Endocrine Abstracts

Introduction: Most cases of Diabetes mellitus (DM) in children and adolescents are autoimmune (type 1), even though recently there has been an increase in type 2 DM mainly due to the increased prevalence of obesity in this age group. However, rarely DM could be attributed to other causes such as MODY. An extremely rare cause is the hereditary pancreatitis due to activating mutations of the PRSS1 gene. This gene encodes an enzyme, cationic trypsinogen, whose hyperactivity leads to prolonged intrapancreatic effect of trypsin. This destructive process of pancreatic tissue results in diabetes, recurrent pancreatitis and pancreatic cancer. .

Case presentation: A 16–year old male adolescent presented to our department with typical diabetic symptomatology. He was in good general condition without ketoacidosis. Fasting glucose was 266 mg/dL and HbA1c 10.9%. The antibodies for type 1 DM were negative with the exempt of those against the zinc transporter ZnT8. C–peptide was measurable although inappropriately low for his high blood glucose. Despite the high HbA1c, the patient was treated with metformin and lifestyle modification resulting in excellent metabolic control (fasting blood glucose 80–120 and 2 hours postprandially < 140 mg/dl). Further genetic investigation for MODY, especially MODY3 which is the most common form, was negative. Subsequent screening for other types of DM revealed an activating mutation of the PRSS1 gene.

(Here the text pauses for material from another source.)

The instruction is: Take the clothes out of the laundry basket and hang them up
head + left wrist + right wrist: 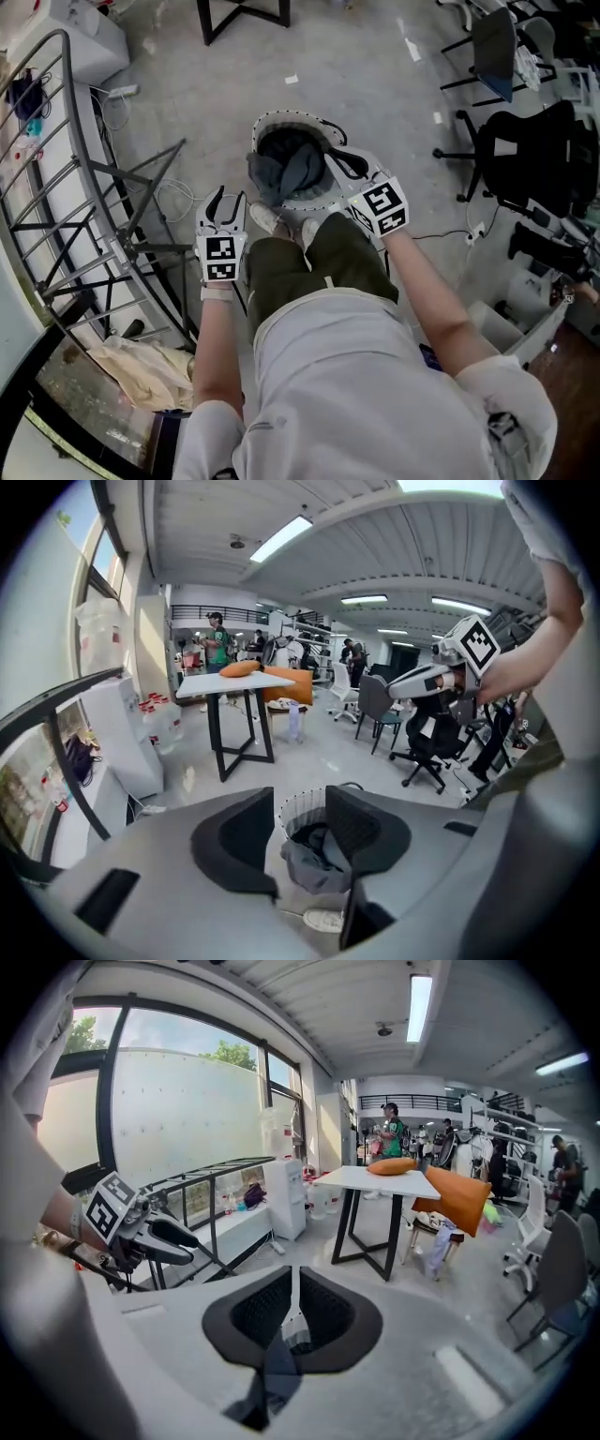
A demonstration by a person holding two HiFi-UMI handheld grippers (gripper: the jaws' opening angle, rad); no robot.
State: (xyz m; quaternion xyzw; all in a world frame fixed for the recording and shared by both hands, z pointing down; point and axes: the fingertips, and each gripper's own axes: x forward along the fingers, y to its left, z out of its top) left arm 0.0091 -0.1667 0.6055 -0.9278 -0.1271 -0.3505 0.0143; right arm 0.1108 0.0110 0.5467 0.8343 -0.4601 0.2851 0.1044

Conclusion: When the diagnosis of type 1 diabetes mellitus in children and adolescents cannot be established with safety and genetic testing for MODY is negative, screening for PRSS1 gene mutations must be performed. If the result is positive, additional counseling should be pursued regarding the nature and progression of this hereditary disease as well as the future possibility of pancreatic cancer.